Only the pictures should be dropped; every line of the data must come back exactly as written.
[Start of Attachment]
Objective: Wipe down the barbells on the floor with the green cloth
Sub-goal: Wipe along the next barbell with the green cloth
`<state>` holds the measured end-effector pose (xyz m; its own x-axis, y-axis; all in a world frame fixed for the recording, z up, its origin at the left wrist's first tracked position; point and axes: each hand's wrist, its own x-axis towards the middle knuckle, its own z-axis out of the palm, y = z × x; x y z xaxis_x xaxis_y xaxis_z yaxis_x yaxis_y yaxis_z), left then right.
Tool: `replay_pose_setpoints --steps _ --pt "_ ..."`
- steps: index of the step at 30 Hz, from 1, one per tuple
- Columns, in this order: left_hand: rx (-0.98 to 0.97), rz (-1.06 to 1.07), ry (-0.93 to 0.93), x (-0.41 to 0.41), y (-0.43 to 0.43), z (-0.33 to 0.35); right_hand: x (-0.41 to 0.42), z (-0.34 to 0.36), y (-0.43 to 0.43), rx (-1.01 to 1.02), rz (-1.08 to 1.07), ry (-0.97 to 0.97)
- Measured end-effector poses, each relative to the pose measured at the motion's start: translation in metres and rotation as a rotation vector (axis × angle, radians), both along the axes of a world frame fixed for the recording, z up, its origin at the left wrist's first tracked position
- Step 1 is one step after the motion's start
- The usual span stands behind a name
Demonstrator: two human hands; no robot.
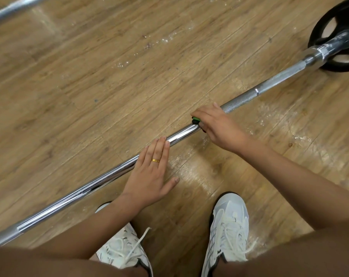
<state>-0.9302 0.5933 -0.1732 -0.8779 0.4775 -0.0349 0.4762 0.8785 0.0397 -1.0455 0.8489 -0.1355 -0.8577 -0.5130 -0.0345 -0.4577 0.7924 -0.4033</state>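
A long chrome barbell (101,176) lies diagonally on the wooden floor, from the lower left up to a black weight plate (329,33) at the upper right. My right hand (217,124) is wrapped around the bar's middle, pressing the green cloth (195,119) against it; only a small green edge shows past my fingers. My left hand (151,172) rests flat on the bar, fingers apart, a little to the left of the right hand. It holds nothing.
A second chrome bar (11,9) lies at the top left corner. My two white sneakers (227,226) stand just behind the barbell. White dust and scuffs mark the wooden floor (89,80) near the plate and the bar.
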Motion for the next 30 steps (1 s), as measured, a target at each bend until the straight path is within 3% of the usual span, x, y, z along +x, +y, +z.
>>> replay_pose_setpoints --steps 4,10,16,25,30 --pt "-0.037 0.014 -0.003 -0.01 -0.003 0.0 -0.012 0.002 0.004 -0.062 -0.182 0.005" --pt "-0.068 0.039 -0.007 -0.025 -0.01 0.005 -0.014 0.001 -0.014 -0.028 -0.002 0.019" --pt "-0.058 0.074 -0.013 -0.042 -0.014 0.008 -0.036 -0.004 -0.015 -0.048 -0.155 0.06" --pt "-0.078 0.075 -0.047 -0.064 -0.026 0.014 -0.069 -0.001 -0.018 0.052 0.152 0.026" --pt "-0.065 0.093 -0.044 -0.077 -0.031 0.017 -0.067 -0.005 -0.036 -0.03 0.007 0.08"
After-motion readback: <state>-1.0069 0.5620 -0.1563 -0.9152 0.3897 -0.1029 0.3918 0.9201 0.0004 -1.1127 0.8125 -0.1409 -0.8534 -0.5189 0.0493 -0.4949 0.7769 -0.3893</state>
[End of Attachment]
> [RESULT FOR THIS EXERCISE]
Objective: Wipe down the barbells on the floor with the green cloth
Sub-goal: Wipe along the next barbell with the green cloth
`<state>` holds the measured end-effector pose (xyz m; its own x-axis, y-axis; all in a world frame fixed for the recording, z up, its origin at the left wrist's first tracked position; point and axes: each hand's wrist, its own x-axis towards the middle knuckle, its own z-axis out of the palm, y = z × x; x y z xaxis_x xaxis_y xaxis_z yaxis_x yaxis_y yaxis_z), left then right.
Tool: `replay_pose_setpoints --steps _ --pt "_ ..."`
- steps: index of the step at 30 Hz, from 1, one per tuple
- Columns, in this order: left_hand: rx (-0.98 to 0.97), rz (-1.06 to 1.07), ry (-0.93 to 0.93), x (-0.41 to 0.41), y (-0.43 to 0.43), z (-0.33 to 0.35); right_hand: x (-0.41 to 0.42), z (-0.34 to 0.36), y (-0.43 to 0.43), rx (-1.01 to 1.02), rz (-1.08 to 1.07), ry (-0.97 to 0.97)
- Measured end-effector poses, each relative to the pose measured at the motion's start: translation in metres and rotation as a rotation vector (axis × angle, radians), both along the axes of a world frame fixed for the recording, z up, its origin at the left wrist's first tracked position
- Step 1 is one step after the motion's start
- The usual span stands behind a name
Demonstrator: two human hands; no robot.
<state>-0.9302 0.5933 -0.1732 -0.8779 0.4775 -0.0349 0.4762 0.8785 0.0397 -1.0455 0.8489 -0.1355 -0.8577 -0.5130 -0.0345 -0.4577 0.7924 -0.4033</state>
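A long chrome barbell (101,176) lies diagonally on the wooden floor, from the lower left up to a black weight plate (329,33) at the upper right. My right hand (217,124) is wrapped around the bar's middle, pressing the green cloth (195,119) against it; only a small green edge shows past my fingers. My left hand (151,172) rests flat on the bar, fingers apart, a little to the left of the right hand. It holds nothing.
A second chrome bar (11,9) lies at the top left corner. My two white sneakers (227,226) stand just behind the barbell. White dust and scuffs mark the wooden floor (89,80) near the plate and the bar.
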Motion for the next 30 steps (1 s), as measured, a target at each bend until the straight path is within 3% of the usual span, x, y, z along +x, +y, +z.
>>> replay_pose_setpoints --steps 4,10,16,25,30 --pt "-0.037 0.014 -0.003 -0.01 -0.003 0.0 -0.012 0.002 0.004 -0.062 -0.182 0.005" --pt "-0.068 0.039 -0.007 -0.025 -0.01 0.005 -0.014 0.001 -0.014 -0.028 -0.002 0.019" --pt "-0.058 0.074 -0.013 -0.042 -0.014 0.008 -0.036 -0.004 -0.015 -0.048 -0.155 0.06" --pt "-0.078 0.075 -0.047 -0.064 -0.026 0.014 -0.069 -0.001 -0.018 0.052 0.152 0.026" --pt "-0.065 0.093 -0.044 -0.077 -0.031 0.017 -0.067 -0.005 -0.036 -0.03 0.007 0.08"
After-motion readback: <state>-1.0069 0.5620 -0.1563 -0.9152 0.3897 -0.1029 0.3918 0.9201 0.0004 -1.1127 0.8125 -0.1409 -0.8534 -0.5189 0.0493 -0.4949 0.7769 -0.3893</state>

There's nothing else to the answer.